Please print each record below exactly as it is written.

====== Data for this task

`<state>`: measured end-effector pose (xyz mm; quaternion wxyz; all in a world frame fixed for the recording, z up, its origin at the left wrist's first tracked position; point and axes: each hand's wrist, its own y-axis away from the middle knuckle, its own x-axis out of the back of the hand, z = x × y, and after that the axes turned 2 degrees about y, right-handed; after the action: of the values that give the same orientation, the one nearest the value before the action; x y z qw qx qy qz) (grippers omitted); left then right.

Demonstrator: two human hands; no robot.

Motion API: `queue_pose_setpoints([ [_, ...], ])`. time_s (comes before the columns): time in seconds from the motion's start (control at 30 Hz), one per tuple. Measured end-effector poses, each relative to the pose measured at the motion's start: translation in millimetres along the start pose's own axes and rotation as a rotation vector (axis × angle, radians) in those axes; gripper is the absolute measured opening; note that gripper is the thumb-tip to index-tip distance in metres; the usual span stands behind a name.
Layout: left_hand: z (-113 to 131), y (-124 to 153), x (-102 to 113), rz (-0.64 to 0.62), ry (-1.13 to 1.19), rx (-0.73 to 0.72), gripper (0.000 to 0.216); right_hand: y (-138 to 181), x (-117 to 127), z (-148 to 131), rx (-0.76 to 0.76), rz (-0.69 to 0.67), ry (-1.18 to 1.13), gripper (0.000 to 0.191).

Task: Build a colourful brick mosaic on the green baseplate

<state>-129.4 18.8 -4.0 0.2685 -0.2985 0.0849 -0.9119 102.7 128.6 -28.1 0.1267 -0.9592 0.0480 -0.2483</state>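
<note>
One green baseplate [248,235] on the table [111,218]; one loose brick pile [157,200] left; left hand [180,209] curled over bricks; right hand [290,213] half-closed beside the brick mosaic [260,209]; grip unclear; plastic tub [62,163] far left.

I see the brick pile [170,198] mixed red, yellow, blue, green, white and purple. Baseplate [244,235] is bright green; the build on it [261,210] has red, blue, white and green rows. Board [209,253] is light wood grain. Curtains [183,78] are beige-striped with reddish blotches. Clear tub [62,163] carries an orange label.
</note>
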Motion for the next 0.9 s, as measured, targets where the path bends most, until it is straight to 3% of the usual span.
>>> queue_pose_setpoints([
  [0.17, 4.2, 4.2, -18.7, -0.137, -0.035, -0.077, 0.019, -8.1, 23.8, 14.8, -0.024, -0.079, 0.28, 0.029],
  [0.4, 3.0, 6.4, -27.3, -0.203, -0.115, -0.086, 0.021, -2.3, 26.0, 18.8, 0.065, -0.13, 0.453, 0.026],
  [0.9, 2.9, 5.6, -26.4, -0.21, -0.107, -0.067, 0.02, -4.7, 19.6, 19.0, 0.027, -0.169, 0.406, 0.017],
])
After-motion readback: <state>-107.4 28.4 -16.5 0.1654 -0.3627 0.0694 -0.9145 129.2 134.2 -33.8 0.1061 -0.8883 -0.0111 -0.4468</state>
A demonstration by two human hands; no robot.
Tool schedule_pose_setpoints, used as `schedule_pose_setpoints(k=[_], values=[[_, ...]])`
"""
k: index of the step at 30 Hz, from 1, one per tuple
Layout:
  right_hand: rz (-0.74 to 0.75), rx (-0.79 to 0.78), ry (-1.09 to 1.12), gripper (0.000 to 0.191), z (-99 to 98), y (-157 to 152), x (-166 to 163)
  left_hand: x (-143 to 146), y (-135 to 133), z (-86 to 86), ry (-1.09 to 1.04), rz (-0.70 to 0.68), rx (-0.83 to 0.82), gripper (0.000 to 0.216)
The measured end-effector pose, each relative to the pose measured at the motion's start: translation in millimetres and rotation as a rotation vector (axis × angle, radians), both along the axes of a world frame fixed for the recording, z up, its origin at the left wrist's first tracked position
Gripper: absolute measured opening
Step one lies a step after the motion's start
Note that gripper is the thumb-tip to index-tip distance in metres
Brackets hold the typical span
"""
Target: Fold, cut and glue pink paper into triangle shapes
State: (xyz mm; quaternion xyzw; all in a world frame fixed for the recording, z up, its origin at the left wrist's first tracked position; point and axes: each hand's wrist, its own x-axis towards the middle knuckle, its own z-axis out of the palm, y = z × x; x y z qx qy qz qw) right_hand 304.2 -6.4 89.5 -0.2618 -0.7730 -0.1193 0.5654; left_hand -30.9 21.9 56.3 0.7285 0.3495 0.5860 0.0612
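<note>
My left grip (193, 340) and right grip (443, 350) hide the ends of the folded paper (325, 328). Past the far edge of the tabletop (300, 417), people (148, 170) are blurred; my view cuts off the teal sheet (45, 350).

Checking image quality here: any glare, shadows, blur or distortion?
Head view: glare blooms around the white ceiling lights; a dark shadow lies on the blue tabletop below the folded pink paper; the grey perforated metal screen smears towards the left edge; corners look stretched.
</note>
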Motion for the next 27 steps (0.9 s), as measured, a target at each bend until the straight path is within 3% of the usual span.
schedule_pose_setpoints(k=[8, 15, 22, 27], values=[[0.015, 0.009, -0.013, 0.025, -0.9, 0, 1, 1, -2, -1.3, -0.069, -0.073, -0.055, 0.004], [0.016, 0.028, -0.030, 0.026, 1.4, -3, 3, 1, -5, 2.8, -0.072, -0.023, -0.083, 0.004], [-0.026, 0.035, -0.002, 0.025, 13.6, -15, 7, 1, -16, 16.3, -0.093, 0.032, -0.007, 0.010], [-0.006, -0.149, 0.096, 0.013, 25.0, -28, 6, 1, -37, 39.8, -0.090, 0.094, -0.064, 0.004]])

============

■ **Exercise solution**
`<state>`: measured end-effector pose (xyz mm; quaternion wxyz; all in a world frame fixed for the recording, z up, its origin at the left wrist's first tracked position; point and axes: each hand's wrist, its own y-axis away from the middle knuckle, its own x-axis out of the back of the hand, z = x × y, and after that the axes turned 2 degrees about y, right-handed; after the action: of the values that give the same orientation, the one nearest the value before the action; x y z qw qx qy qz) (grippers omitted); left then right.

Demonstrator: two human hands; no robot.

Motion API: `queue_pose_setpoints([ [_, ...], ])`. time_s (comes before the columns): time in seconds from the motion's start (control at 30 Hz), one per tuple. Measured end-effector poses, each relative to the pose measured at the motion's start: translation in millimetres along the start pose's own axes and rotation as a rotation vector (axis × angle, radians) in those axes; gripper is the absolute measured opening; note that gripper is the thumb-tip to index-tip distance in metres; the usual span stands behind a name.
Layout: left_hand: z (-113 to 131), y (-124 to 153), x (-102 to 113), rz (-0.64 to 0.62), ry (-1.13 to 1.19), rx (-0.73 to 0.72), gripper (0.000 to 0.216); right_hand: y (-138 to 181), x (-117 to 127), z (-148 to 131), rx (-0.76 to 0.76), rz (-0.69 to 0.67), ry (-1.18 to 1.13), gripper (0.000 to 0.191).

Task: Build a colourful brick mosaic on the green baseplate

<state>-129.4 18.8 -4.0 0.2685 -0.2985 0.0849 -0.9119 102.7 128.6 -28.1 0.1267 -0.9592 0.0480 -0.2483</state>
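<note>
One green baseplate [248,235] on the table [111,218]; one loose brick pile [157,200] left; left hand [180,209] curled over bricks; right hand [290,213] half-closed beside the brick mosaic [260,209]; grip unclear; plastic tub [62,163] far left.

I see the brick pile [170,198] mixed red, yellow, blue, green, white and purple. Baseplate [244,235] is bright green; the build on it [261,210] has red, blue, white and green rows. Board [209,253] is light wood grain. Curtains [183,78] are beige-striped with reddish blotches. Clear tub [62,163] carries an orange label.
</note>
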Motion for the next 0.9 s, as measured, targets where the path bends most, until it is straight to 3% of the usual span.
>>> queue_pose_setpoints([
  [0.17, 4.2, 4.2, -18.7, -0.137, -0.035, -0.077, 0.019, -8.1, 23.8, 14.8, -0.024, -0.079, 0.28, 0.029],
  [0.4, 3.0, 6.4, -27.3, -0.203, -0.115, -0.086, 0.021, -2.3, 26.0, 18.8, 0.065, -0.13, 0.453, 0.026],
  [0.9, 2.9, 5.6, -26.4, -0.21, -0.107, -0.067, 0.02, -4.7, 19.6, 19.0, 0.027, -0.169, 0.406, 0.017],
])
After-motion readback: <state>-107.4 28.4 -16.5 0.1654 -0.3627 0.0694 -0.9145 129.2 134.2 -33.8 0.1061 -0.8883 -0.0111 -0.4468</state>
A demonstration by two human hands; no robot.
Tool schedule_pose_setpoints, used as `schedule_pose_setpoints(k=[_], values=[[_, ...]])`
"""
k: index of the step at 30 Hz, from 1, one per tuple
Layout:
  right_hand: rz (-0.74 to 0.75), rx (-0.79 to 0.78), ry (-1.09 to 1.12), gripper (0.000 to 0.191), z (-99 to 98), y (-157 to 152), x (-166 to 163)
  left_hand: x (-143 to 146), y (-135 to 133), z (-86 to 86), ry (-1.09 to 1.04), rz (-0.70 to 0.68), rx (-0.83 to 0.82), gripper (0.000 to 0.216)
The measured end-effector pose, each relative to the pose measured at the motion's start: translation in millimetres and rotation as a rotation vector (axis × angle, radians), both along the axes of a world frame fixed for the recording, z up, its origin at the left wrist's first tracked position
Gripper: absolute measured opening
Step one lies a step after the motion's start
Note that gripper is the thumb-tip to index-tip distance in metres
Brackets hold the typical span
"""
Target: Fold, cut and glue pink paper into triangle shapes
State: (xyz mm; quaternion xyzw; all in a world frame fixed for the recording, z up, its origin at the left wrist's first tracked position; point and axes: each hand's wrist, its own x-axis towards the middle knuckle, its own z-axis out of the palm, y = z × x; x y z qx qy qz qw) right_hand 304.2 -6.4 89.5 -0.2618 -0.7730 -0.1193 0.5654; left_hand -30.9 21.9 56.3 0.7285 0.3495 0.5860 0.0612
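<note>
My left grip (193, 340) and right grip (443, 350) hide the ends of the folded paper (325, 328). Past the far edge of the tabletop (300, 417), people (148, 170) are blurred; my view cuts off the teal sheet (45, 350).

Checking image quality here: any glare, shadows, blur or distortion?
Head view: glare blooms around the white ceiling lights; a dark shadow lies on the blue tabletop below the folded pink paper; the grey perforated metal screen smears towards the left edge; corners look stretched.
</note>
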Motion for the next 27 steps (0.9 s), as measured, a target at each bend until the straight path is within 3% of the usual span.
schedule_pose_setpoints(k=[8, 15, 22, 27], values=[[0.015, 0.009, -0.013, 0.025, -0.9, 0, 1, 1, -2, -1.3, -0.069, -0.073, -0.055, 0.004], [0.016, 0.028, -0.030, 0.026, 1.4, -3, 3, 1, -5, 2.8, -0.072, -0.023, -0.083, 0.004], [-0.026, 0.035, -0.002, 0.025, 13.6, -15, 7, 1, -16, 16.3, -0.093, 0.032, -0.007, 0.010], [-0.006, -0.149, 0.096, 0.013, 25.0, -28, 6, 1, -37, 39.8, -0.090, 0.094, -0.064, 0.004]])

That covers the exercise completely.